▸ DATA BLOCK:
╔══
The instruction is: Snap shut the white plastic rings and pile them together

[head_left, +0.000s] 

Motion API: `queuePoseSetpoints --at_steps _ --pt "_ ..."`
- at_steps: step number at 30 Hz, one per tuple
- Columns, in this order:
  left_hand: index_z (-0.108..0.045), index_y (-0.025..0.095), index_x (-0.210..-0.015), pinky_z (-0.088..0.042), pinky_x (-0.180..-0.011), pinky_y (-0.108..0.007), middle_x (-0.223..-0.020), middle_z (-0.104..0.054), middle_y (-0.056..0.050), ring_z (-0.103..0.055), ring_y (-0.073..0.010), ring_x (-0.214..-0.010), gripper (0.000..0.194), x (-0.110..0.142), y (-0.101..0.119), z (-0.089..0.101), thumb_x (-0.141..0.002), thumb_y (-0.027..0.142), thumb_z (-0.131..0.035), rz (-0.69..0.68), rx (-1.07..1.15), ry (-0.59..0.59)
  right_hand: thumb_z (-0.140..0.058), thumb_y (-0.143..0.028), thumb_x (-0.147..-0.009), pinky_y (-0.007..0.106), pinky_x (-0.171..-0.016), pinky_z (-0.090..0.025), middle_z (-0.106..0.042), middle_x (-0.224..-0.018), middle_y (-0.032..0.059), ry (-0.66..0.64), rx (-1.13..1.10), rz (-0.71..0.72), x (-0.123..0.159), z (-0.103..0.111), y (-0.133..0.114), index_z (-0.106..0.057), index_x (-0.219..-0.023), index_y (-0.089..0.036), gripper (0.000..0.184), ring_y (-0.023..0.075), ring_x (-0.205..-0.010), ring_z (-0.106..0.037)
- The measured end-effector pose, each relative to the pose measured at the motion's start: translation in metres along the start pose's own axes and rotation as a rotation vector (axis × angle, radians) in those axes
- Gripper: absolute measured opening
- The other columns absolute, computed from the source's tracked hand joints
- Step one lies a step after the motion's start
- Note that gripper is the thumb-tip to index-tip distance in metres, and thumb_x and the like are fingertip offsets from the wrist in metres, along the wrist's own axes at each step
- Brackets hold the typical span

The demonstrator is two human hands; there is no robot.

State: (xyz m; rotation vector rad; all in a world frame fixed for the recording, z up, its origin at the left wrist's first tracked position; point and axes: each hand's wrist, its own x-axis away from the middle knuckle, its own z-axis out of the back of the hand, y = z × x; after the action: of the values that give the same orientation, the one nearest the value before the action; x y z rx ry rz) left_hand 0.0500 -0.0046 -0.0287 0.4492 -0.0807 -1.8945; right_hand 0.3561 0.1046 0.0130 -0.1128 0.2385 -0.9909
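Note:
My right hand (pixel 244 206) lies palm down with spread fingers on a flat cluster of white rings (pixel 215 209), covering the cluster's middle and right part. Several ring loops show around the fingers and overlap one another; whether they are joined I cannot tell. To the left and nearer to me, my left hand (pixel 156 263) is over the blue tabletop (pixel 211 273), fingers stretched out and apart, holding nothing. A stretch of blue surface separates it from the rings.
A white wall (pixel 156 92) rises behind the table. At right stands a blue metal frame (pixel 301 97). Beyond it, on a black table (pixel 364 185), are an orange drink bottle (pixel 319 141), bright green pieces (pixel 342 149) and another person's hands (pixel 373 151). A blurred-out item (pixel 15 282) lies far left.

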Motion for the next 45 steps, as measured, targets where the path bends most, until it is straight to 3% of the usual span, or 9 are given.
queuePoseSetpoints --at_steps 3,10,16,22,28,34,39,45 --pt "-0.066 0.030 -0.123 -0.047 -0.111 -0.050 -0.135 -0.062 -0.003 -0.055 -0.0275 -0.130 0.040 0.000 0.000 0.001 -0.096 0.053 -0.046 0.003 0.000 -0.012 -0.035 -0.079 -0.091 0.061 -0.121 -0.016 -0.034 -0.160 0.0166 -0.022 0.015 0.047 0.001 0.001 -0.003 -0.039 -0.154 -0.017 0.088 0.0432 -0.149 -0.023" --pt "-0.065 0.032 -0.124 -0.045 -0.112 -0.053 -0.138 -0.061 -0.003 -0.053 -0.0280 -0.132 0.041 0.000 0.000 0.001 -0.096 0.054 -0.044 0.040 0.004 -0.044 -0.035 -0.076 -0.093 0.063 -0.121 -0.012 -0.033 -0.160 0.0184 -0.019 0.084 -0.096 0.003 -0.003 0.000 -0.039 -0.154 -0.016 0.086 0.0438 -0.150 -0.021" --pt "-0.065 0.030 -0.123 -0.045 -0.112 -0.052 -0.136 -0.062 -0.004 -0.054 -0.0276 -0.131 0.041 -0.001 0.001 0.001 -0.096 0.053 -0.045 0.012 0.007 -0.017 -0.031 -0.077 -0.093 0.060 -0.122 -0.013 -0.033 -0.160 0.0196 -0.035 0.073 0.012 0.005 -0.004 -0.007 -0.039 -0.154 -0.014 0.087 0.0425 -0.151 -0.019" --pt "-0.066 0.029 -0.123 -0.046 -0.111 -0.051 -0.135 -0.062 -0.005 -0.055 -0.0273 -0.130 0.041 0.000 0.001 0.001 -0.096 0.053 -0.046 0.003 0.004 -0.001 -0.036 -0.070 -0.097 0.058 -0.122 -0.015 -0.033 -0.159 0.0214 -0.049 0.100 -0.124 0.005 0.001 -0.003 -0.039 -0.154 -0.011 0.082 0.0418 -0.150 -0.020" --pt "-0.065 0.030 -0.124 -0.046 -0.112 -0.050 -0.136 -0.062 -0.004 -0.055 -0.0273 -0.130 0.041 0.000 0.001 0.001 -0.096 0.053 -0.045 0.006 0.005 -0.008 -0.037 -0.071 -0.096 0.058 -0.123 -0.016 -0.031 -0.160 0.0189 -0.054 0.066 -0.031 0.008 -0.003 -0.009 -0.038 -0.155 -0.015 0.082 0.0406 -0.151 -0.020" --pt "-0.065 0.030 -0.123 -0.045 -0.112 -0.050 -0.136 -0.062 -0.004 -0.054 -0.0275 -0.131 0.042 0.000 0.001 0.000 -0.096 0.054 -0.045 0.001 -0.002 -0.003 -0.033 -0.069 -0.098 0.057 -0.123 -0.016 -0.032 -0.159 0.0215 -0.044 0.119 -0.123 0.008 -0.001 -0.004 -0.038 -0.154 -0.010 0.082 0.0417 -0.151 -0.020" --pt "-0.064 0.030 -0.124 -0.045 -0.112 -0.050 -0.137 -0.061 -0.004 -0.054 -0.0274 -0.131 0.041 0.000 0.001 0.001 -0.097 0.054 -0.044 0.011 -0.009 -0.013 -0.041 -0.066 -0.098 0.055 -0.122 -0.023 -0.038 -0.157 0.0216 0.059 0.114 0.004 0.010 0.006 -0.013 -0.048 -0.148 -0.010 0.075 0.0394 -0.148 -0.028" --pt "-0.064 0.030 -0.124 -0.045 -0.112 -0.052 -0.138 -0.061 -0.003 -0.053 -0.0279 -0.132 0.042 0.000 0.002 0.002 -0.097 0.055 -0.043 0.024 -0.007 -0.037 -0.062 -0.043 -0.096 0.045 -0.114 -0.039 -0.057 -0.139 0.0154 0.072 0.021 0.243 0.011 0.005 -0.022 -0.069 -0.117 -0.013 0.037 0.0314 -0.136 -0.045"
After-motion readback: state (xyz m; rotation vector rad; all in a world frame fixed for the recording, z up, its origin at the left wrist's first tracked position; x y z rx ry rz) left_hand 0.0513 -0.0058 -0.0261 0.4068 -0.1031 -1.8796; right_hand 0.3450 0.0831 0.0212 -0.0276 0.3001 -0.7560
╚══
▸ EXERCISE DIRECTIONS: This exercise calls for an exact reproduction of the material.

▸ YOUR SOLUTION:
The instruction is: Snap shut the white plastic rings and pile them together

[head_left, +0.000s] 

Motion API: `queuePoseSetpoints --at_steps _ --pt "_ ..."`
- at_steps: step number at 30 Hz, one per tuple
- Columns, in this order:
  left_hand: index_z (-0.108..0.045), index_y (-0.025..0.095), index_x (-0.210..-0.015), pinky_z (-0.088..0.042), pinky_x (-0.180..-0.011), pinky_y (-0.108..0.007), middle_x (-0.223..-0.020), middle_z (-0.104..0.054), middle_y (-0.056..0.050), ring_z (-0.103..0.055), ring_y (-0.073..0.010), ring_x (-0.214..-0.010), gripper (0.000..0.194), x (-0.110..0.142), y (-0.101..0.119), z (-0.089..0.101), thumb_x (-0.141..0.002), thumb_y (-0.027..0.142), thumb_z (-0.131..0.035), rz (-0.69..0.68), rx (-1.07..1.15), ry (-0.59..0.59)
  right_hand: thumb_z (-0.140..0.058), thumb_y (-0.143..0.028), thumb_x (-0.147..-0.009), pinky_y (-0.007..0.106), pinky_x (-0.171..-0.016), pinky_z (-0.090..0.025), middle_z (-0.106..0.042), middle_x (-0.224..-0.018), middle_y (-0.032..0.059), ry (-0.66..0.64), rx (-1.13..1.10), rz (-0.71..0.72), x (-0.123..0.159), z (-0.103..0.111), y (-0.133..0.114), index_z (-0.106..0.057), index_x (-0.219..-0.023), index_y (-0.089..0.036), gripper (0.000..0.184), ring_y (-0.023..0.075), ring_x (-0.205..-0.010), ring_z (-0.106..0.037)
- The measured end-effector pose, each relative to the pose measured at the motion's start: translation in metres along the start pose's own axes and rotation as a rotation vector (axis × angle, radians) in those axes
- Gripper: absolute measured opening
- The other columns absolute, computed from the source's tracked hand joints
- Step one lies a step after the motion's start
- Note that gripper is the thumb-tip to index-tip distance in metres, and thumb_x and the like are fingertip offsets from the wrist in metres, along the wrist's own axes at each step
- Brackets hold the typical span

The demonstrator is two human hands; there is no robot.

State: (xyz m; rotation vector rad; all in a world frame fixed for the recording, z up, its origin at the left wrist's first tracked position; point and axes: each hand's wrist, its own x-axis away from the middle knuckle, its own z-axis out of the back of the hand, y = z × x; after the action: of the values that give the same orientation, the one nearest the value before the action; x y z rx ry rz) left_hand 0.0500 -0.0046 -0.0287 0.4492 -0.0807 -1.8945; right_hand 0.3561 0.1046 0.0130 -0.1128 0.2385 -0.9909
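Note:
My right hand (pixel 244 206) lies palm down with spread fingers on a flat cluster of white rings (pixel 215 209), covering the cluster's middle and right part. Several ring loops show around the fingers and overlap one another; whether they are joined I cannot tell. To the left and nearer to me, my left hand (pixel 156 263) is over the blue tabletop (pixel 211 273), fingers stretched out and apart, holding nothing. A stretch of blue surface separates it from the rings.
A white wall (pixel 156 92) rises behind the table. At right stands a blue metal frame (pixel 301 97). Beyond it, on a black table (pixel 364 185), are an orange drink bottle (pixel 319 141), bright green pieces (pixel 342 149) and another person's hands (pixel 373 151). A blurred-out item (pixel 15 282) lies far left.
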
Motion for the next 45 steps, as measured, targets where the path bends most, until it is straight to 3% of the usual span, or 9 are given.
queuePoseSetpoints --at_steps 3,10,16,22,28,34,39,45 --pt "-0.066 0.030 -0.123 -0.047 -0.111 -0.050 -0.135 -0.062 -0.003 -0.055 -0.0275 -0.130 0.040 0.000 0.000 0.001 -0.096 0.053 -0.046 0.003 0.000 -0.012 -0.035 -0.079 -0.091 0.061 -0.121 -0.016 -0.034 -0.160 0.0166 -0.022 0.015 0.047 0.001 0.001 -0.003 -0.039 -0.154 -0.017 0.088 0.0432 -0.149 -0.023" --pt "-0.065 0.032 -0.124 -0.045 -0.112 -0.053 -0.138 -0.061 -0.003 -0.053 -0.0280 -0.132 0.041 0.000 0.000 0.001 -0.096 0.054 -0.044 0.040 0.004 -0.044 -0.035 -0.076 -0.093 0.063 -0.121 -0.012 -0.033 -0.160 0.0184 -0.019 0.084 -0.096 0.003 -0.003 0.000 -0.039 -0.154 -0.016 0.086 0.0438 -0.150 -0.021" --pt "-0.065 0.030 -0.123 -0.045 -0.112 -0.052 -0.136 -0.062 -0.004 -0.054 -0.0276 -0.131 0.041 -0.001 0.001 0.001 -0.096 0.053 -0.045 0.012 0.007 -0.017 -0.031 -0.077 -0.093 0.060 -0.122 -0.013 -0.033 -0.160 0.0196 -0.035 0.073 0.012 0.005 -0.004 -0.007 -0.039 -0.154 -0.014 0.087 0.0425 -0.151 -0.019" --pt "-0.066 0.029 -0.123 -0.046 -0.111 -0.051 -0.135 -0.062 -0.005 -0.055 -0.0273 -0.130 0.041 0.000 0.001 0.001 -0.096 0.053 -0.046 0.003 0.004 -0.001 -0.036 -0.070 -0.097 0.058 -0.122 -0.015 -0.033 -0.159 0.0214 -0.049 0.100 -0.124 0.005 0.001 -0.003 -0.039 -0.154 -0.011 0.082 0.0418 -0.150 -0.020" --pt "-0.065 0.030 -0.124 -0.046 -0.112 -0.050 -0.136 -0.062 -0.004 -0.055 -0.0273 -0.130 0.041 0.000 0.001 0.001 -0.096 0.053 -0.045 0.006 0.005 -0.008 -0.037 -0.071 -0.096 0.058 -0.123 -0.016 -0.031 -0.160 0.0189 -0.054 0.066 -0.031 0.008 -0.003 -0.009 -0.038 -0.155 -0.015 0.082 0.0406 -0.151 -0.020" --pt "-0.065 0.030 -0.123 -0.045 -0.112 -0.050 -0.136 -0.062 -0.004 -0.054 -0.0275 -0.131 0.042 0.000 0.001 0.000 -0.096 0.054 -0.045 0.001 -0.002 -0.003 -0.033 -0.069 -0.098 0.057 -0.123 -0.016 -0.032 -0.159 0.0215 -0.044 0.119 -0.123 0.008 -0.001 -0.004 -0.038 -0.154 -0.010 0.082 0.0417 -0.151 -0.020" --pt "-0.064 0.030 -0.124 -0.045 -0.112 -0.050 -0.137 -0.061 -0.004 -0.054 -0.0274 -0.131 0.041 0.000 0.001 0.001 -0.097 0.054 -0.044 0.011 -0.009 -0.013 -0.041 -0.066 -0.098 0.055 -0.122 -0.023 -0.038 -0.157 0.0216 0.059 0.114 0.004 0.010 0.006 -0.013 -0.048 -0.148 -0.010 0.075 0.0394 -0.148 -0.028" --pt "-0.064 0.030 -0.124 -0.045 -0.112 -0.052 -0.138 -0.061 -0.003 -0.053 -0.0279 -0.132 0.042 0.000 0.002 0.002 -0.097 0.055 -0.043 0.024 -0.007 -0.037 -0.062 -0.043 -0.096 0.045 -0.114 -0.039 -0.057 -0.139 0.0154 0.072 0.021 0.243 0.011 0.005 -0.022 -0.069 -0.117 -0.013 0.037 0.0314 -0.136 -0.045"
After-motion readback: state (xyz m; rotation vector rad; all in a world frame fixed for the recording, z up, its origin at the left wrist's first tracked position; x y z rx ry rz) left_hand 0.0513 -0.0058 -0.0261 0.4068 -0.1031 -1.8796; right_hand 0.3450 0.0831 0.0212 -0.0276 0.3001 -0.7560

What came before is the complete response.